→ **DIRECTIONS FOR THIS TASK**: From the first line of the material below to the line containing "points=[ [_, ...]", repeat every line exactly and add nothing.

→ **EXERCISE DATA**:
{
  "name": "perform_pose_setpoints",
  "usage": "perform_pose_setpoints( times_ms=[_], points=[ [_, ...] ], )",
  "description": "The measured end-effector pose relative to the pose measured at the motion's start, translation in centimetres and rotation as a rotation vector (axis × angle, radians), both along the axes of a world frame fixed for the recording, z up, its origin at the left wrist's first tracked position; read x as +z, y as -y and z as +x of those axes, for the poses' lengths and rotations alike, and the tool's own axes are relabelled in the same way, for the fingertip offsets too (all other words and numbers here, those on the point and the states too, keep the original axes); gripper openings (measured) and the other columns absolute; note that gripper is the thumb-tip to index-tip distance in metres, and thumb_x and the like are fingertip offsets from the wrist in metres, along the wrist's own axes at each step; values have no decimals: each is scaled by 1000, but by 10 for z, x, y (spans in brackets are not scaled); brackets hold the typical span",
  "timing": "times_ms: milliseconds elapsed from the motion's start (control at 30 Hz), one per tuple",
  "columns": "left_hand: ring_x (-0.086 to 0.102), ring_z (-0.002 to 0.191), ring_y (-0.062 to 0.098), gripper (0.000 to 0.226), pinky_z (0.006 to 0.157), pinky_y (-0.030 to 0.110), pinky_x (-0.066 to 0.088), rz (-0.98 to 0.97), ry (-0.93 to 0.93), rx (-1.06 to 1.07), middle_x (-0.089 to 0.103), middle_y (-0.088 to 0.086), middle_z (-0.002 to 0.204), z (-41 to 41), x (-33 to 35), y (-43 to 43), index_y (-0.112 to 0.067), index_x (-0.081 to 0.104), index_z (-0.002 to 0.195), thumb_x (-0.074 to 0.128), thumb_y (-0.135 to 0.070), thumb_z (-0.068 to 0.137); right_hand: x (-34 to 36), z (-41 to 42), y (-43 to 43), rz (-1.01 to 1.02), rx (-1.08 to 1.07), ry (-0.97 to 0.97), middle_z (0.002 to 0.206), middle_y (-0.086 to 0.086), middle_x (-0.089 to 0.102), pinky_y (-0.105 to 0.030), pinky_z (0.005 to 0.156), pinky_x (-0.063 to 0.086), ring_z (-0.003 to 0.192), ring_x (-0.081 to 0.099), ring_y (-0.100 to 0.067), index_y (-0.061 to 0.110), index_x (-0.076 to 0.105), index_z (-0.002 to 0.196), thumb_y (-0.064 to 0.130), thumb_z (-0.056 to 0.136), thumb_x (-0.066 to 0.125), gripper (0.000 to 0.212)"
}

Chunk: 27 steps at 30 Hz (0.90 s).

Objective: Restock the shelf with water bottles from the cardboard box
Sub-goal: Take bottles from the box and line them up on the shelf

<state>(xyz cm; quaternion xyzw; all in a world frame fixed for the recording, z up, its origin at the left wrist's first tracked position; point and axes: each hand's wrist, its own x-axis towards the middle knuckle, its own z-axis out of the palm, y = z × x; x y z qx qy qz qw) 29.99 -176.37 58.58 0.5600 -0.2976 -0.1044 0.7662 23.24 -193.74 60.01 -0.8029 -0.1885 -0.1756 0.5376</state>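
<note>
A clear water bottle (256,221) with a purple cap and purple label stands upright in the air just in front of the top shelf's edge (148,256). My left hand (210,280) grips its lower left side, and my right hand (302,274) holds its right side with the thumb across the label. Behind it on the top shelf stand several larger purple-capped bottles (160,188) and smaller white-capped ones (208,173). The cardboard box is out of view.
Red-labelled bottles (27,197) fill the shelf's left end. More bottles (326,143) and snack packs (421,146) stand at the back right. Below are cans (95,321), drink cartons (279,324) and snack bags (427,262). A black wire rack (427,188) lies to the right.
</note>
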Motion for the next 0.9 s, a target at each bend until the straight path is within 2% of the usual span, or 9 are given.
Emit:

→ **TASK RESPONSE**:
{
  "name": "perform_pose_setpoints",
  "usage": "perform_pose_setpoints( times_ms=[_], points=[ [_, ...] ], )",

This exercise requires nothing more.